→ **Task details**: The reply should reproduce every line of the data below word for word, minus any images.

========================

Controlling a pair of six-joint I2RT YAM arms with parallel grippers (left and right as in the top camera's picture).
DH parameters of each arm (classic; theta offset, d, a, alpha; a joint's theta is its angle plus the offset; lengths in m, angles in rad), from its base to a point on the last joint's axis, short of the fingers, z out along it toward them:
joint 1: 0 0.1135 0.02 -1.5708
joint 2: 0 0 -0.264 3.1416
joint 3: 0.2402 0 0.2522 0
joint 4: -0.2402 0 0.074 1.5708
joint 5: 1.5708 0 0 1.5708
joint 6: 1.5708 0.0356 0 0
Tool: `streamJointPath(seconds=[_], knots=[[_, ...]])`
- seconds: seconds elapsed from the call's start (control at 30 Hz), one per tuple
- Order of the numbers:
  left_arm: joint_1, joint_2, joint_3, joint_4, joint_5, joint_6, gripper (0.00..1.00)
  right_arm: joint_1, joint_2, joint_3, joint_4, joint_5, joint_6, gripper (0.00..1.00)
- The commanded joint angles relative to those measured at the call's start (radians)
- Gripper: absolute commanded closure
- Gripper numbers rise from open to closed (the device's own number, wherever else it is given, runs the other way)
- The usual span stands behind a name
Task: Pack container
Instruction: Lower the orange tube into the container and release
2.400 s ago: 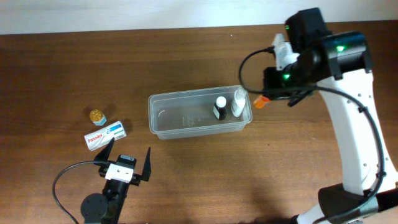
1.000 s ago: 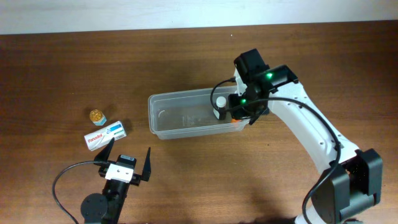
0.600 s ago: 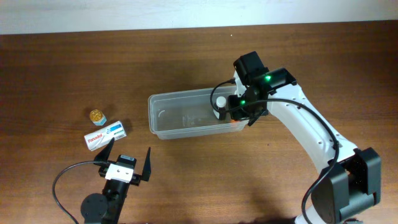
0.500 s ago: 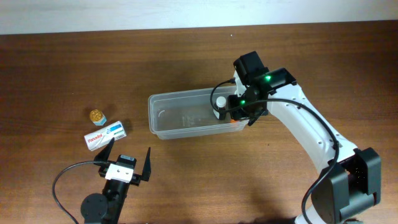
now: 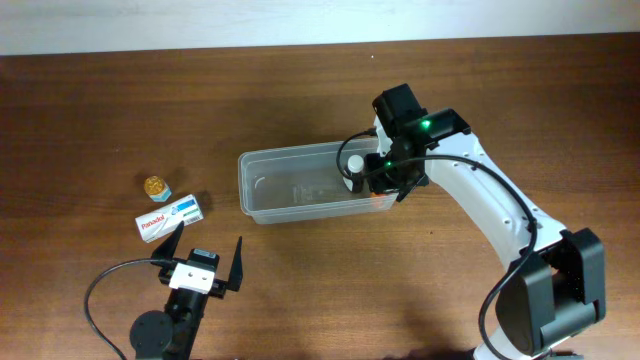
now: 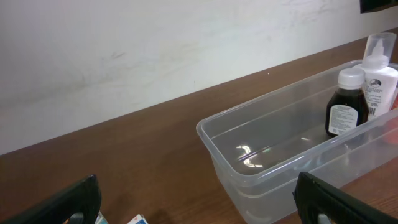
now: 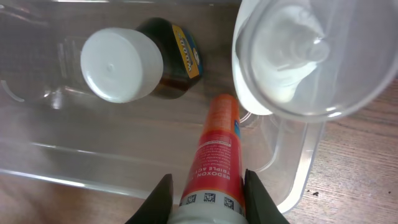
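The container (image 5: 300, 153) is a clear plastic tub mid-table; it also shows in the left wrist view (image 6: 249, 143) and the right wrist view (image 7: 93, 168). Its right end holds a dark bottle with a white cap (image 5: 353, 165) (image 6: 345, 102) (image 7: 121, 65) and a white bottle with a clear cap (image 6: 378, 71) (image 7: 292, 56). My right gripper (image 5: 385, 188) (image 7: 205, 199) is shut on an orange-red Redoxon tube (image 7: 217, 149), which is lowered inside the tub's right end, next to both bottles. My left gripper (image 5: 205, 258) (image 6: 199, 205) is open and empty, near the front edge.
A Panadol box (image 5: 170, 217) and a small gold-topped jar (image 5: 156, 188) lie on the wooden table left of the tub, just behind my left gripper. The box's corner shows in the left wrist view (image 6: 140, 219). A white wall runs along the table's far edge.
My right arm came from the back right with the tube and lowered it into the tub's right end. In the last half second it barely moved. The left arm stayed still.
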State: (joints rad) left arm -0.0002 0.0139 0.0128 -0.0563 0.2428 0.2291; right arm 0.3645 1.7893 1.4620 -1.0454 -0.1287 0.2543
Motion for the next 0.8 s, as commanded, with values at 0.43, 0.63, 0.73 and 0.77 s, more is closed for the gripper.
streamJointPath(seconds=[0.43,0.63,0.73,0.77], knots=[[0.003,-0.007,-0.003,-0.005,-0.003,0.011,0.01,0.008,0.001,0.056,-0.018,0.008,-0.011,0.45],[0.003,-0.007,-0.003,-0.005,-0.003,0.011,0.01,0.003,-0.001,0.332,-0.207,0.012,-0.037,0.43],[0.003,-0.007,-0.004,-0.005,-0.003,0.011,0.00,-0.017,-0.001,0.477,-0.313,0.060,-0.036,0.30],[0.003,-0.007,-0.003,-0.005,-0.003,0.011,0.01,-0.032,-0.001,0.523,-0.348,0.086,-0.035,0.18]])
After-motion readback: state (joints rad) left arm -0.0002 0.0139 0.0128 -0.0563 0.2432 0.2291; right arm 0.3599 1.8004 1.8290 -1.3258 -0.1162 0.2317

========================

→ **Output below**:
Controlling a pair of six-joint I2RT YAM arms with parallel grippers (left and right as in the top camera's picture).
DH parameters of each arm (classic; theta offset, d, a, alpha; a joint's theta is its angle plus the offset; lengths in m, angles in rad), from its base to a point on the last joint's axis, short of the fingers, z out along it toward them:
joint 1: 0 0.1135 0.02 -1.5708
joint 2: 0 0 -0.264 3.1416
joint 3: 0.2402 0 0.2522 0
joint 4: -0.2402 0 0.074 1.5708
joint 5: 1.5708 0 0 1.5708
joint 6: 1.5708 0.0356 0 0
Tool: `streamJointPath(seconds=[_], knots=[[_, ...]])`
- seconds: seconds elapsed from the call's start (control at 30 Hz), one per tuple
- Order of the numbers:
  left_arm: joint_1, joint_2, joint_3, joint_4, joint_5, joint_6, gripper (0.00..1.00)
  right_arm: joint_1, joint_2, joint_3, joint_4, joint_5, joint_6, gripper (0.00..1.00)
- The commanded joint angles relative to those measured at the call's start (radians)
- Gripper: absolute commanded closure
- Gripper numbers rise from open to closed (the device's own number, wherever else it is given, runs the other way)
- The usual span stands behind a name
Task: Pack container
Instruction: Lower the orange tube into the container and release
2.400 s ago: 
1.000 s ago: 
0.600 s ago: 
0.500 s ago: 
now: 
now: 
now: 
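The container (image 5: 300, 153) is a clear plastic tub mid-table; it also shows in the left wrist view (image 6: 249, 143) and the right wrist view (image 7: 93, 168). Its right end holds a dark bottle with a white cap (image 5: 353, 165) (image 6: 345, 102) (image 7: 121, 65) and a white bottle with a clear cap (image 6: 378, 71) (image 7: 292, 56). My right gripper (image 5: 385, 188) (image 7: 205, 199) is shut on an orange-red Redoxon tube (image 7: 217, 149), which is lowered inside the tub's right end, next to both bottles. My left gripper (image 5: 205, 258) (image 6: 199, 205) is open and empty, near the front edge.
A Panadol box (image 5: 170, 217) and a small gold-topped jar (image 5: 156, 188) lie on the wooden table left of the tub, just behind my left gripper. The box's corner shows in the left wrist view (image 6: 140, 219). A white wall runs along the table's far edge.
My right arm came from the back right with the tube and lowered it into the tub's right end. In the last half second it barely moved. The left arm stayed still.
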State: (joints rad) left arm -0.0002 0.0139 0.0128 -0.0563 0.2428 0.2291; right arm 0.3645 1.7893 1.4620 -1.0454 -0.1287 0.2543
Motion for the next 0.8 s, as commanded, with values at 0.43, 0.63, 0.73 and 0.77 s, more is closed for the gripper.
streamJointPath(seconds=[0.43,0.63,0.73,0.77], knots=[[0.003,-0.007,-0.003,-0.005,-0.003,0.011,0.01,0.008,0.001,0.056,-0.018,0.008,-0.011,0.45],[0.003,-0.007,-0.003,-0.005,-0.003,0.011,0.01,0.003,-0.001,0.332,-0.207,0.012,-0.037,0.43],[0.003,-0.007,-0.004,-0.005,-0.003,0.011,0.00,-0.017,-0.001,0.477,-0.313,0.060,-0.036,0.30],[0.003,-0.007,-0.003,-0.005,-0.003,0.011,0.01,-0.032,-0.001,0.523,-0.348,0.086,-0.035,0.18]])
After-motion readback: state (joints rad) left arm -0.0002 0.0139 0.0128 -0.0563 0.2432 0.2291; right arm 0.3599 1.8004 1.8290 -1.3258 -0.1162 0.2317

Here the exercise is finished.